Üç gün önce 8 Mart Dünya Kadınlar Günü Türkiye’nin dörtte
bir yanında çeşitli etkinliklerle
kutlandı. Kadınların talepleri pankartlarala ve sloganlara yansıdı.
Hep bir ağızdan “Eşitlik istiyoruz, korkmuyoruz, hakkımız
bir günle sınırlandırılamaz’’ sloganlarıyla seslerini duyurmaya çalışan
kadınlar erkek cinayetine kurban giden kadınları da unutmadı. Ellerindeki
dövizlerde öldürülen kadınların fotoğrafları ve yaşadıkları dram vardı.
Kadınlar günü her yerde coşkuyla kutlanırken bazı şehirlerde
yollar kapatıldı, kutlamalara müsaade edilmedi.
Bugünün kısaca tarihçesi şöyle: 8 Mart 1857 tarihinde
Amerika’da tekstil işçisi 129 kadın hakları için mücadele ederken yanarak can
vermişti. 8 Mart o emekçilerin anısına Dünya Emekçi Kadınlar Günü ilan edildi.
Türkiye Cumhuriyeti’nin Kurucusu Gazi Mustafa Kemal Atatürk
yalnız dahi bir komutan değil aynı zamanda kadın ve erkeğin eşitliğine inanan
bir lider olarak da tanınmaktadır. Ulu önderimizin en büyük devrimlerinden biri
kadınların erkeklerle eşit olabilmesinin yolunu açtı, 1934’te kadınlara seçme
ve seçilme hakkını vermesidir. Bu hak dünyadaki birçok ülkeden daha önce Türk
kadınına verilmiştir. Batı bu konuda Atatürk’ü örnek almıştır.

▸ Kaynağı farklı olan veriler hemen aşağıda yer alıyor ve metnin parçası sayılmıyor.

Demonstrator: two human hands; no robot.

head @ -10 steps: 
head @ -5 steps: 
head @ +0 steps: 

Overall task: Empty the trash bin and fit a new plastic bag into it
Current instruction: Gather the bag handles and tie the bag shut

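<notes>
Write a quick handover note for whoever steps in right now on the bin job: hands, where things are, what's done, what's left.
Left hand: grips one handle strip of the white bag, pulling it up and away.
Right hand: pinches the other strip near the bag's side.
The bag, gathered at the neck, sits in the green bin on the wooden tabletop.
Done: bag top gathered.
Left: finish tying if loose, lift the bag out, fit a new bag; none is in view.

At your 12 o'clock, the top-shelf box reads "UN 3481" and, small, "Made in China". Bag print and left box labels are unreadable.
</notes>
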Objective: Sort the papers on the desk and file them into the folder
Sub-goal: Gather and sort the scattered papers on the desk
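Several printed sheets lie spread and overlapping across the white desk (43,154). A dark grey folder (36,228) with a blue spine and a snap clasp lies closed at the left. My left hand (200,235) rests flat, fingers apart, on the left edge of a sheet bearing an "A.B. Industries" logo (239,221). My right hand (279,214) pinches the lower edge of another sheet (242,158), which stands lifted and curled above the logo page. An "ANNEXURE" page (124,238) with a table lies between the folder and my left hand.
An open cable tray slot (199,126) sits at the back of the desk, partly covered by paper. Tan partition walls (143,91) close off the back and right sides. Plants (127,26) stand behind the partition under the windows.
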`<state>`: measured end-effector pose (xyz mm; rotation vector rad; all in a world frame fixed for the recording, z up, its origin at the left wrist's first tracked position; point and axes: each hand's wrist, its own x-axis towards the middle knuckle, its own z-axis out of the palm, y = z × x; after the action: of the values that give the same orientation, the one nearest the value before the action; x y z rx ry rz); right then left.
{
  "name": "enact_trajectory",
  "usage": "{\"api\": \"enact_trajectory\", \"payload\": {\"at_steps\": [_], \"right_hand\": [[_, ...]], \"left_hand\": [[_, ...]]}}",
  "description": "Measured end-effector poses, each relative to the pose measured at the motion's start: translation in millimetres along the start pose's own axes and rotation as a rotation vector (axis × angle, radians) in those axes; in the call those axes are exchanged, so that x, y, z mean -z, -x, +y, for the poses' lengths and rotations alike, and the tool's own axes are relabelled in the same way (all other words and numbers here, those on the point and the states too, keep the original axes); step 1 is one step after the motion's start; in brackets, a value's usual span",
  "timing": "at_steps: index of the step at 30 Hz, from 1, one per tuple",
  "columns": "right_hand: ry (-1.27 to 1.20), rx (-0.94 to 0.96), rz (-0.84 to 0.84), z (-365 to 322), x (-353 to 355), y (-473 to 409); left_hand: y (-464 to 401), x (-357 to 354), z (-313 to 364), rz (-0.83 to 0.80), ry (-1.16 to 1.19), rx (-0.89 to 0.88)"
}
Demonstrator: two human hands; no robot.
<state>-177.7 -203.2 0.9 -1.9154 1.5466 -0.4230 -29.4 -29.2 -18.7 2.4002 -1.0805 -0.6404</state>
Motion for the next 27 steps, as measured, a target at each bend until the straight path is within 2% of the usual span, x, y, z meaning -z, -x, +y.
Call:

Günümüzde kadın olmak çok zor, ülkemizde ise daha da zor.
Eşitlik ilkesine uyulmadığı gibi her gün kadınların şiddete uğradığına
katledildiğine değer görmediğine şahit oluyoruz. Çalışan kadınlar da mağdur
olabiliyor. Evini döndürmeye çalışan kadınlar da mağdur olabiliyor.
Dünyayı özgür kadınlar kurtaracak. Cumhuriyet demokrasi
özgürlükler ve insan hakları konusunda en çok kadınlara güvenilmelidir. Çünkü
kadınlarımız Cumhuriyetin kazanımlarına ve Cumhuriyet’e kazandırdıklarına
erkeklerden daha fazla sahip çıktığına inanıyorum.
Dünyayı her türlü yoksulluktan yasaklardan özgür kadınlar
kurtaracaktır.
Dünya Emekçi Kadınlar Günü kutlu olsun.